Filtering iterators

**high_flyer** · 31st August 2011, 16:49

you deduce your conclusion from *your* imaginary implementation, which is not *mine*.

True, I can only work with what I have, and that is the information I have (or rather don't)
So I just took what I know from experience to be the "usual" case.

This takes O(n). Which is pretty fast. Actually, I think, is the best result when it comes to random order.

Which was my point all along.

Since hasNext always advance the hidden _iter, the iterator does EXACTLY the same number of iteration over the sequence.

I'll go even one step toward you and say, probably, less, as it only searches the next item, and not all.
As I said in my previous post:

Using the filtering iterator approach, you will be looping through at least parts of your set for every iterator operation.

Which is the core of my argument.
If use your iterator in such a "sterile" example like you posted, the difference is only semantical, as you point out.
But I take it, that if you take the trouble to create an iterator, you will want to use it in real use cases.
This usually involves creating local iterators, and each call to next() on them is going to do a comparison, or many, depending on how far is the desired item from current position of the iterator.

But when you use a filtered list, you perform your filtering only once, and use it in all the places you need to instead of creating a new iterator (which is forced to filter again when you use it).

Of course, it's OBVIOUS that the simpler implementation above requires less steps, less calls, and thus is more efficient, but both solution has the same time complexity.

I know what you meat by that so I want go in length to split hairs.
But more function calls, do lower the efficiency as you stated, and in large sets, that can be a major performance hit.

Hope I was clearer this time.

I guess there might be some use cases where filtering iterators make sense, maybe on rather small sets, which are highly diverse (that is, with large amount of types), and in such cases, instead of filtering the set many times (per type) you can just use an filtering iterator.
But for large sets which are not very diverse, I think they are not practical, except for the ease of use (from a developer perspective)

1. the first is calculated once ONLY if you don't have to change the filtering function often (as I do)
2. it's easy to cache the second example using a QList when you access the data in the second while loop. But in my program, since data and filtering functions are mutable, cache is a minor advantage. Data is asked almost once when it's needed, and the next call is almost sure to access to new data, hence requiring a caching refresh.

I hope this answers your points.

Yes it does, and I agree, that in you case, probably, this will make sense.

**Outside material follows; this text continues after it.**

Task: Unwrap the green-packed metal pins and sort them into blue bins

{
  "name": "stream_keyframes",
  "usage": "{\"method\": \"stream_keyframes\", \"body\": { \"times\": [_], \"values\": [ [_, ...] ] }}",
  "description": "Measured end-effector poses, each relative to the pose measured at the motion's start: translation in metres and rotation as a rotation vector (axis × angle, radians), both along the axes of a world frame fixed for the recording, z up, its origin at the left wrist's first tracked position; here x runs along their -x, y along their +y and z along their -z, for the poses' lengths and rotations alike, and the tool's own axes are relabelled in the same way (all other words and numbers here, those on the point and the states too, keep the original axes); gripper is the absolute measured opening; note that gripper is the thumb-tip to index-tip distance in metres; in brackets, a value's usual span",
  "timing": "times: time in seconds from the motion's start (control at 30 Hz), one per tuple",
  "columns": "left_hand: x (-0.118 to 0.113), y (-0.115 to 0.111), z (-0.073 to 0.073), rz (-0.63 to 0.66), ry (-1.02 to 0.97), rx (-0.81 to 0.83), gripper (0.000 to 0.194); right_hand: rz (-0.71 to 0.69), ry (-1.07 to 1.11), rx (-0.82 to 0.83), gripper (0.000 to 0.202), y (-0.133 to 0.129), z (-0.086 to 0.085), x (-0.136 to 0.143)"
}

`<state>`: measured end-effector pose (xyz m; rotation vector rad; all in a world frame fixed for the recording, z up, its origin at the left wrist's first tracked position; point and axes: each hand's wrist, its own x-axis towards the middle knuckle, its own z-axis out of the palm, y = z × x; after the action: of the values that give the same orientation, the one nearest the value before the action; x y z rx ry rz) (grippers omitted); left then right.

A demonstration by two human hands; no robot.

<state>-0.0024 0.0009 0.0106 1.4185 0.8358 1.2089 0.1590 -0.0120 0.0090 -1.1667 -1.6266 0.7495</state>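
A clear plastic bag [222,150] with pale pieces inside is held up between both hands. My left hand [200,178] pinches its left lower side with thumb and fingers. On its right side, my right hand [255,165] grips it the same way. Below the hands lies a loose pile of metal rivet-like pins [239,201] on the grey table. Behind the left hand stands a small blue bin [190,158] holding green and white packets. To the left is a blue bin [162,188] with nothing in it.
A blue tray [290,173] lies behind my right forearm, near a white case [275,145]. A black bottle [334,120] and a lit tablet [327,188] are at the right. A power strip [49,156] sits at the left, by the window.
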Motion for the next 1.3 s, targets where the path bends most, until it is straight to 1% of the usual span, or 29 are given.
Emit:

**akiross** · 31st August 2011, 17:08

Originally Posted by high_flyer

If use your iterator in such a "sterile" example like you posted, the difference is only semantical, as you point out.
But I take it, that if you take the trouble to create an iterator, you will want to use it in real use cases.

You may not believe it, but this is exactly how I intend to use the iterators

That is my *real* use case.

Originally Posted by high_flyer

But more function calls, do lower the efficiency as you stated, and in large sets, that can be a major performance hit.

Very true, but this depends on implementation: raw pointers implementation for iterators may yield a very efficient result, and the iterator pattern (or paradigm or idiom or whatever we want to call it) lets you to separate concerns in the architecture, yet allowing a very fast implementation. As you could notice, my choice of using java-style iterator means that I'm not concerned about performances, as it's clearly stated in qt documentation "they are a bit slower".

Originally Posted by high_flyer

I guess there might be some use cases where filtering iterators make sense, maybe on rather small sets, which are highly diverse (that is, with large amount of types), and in such cases, instead of filtering the set many times (per type) you can just use an filtering iterator.
But for large sets which are not very diverse, I think they are not practical, except for the ease of use (from a developer perspective)

You're absolutely right, but this is not my case

Large collections may happen, but since filtering tests are not small and quick, but they involve dynamic features, RTTI, string comparisons, etc, function calling is a minor issue.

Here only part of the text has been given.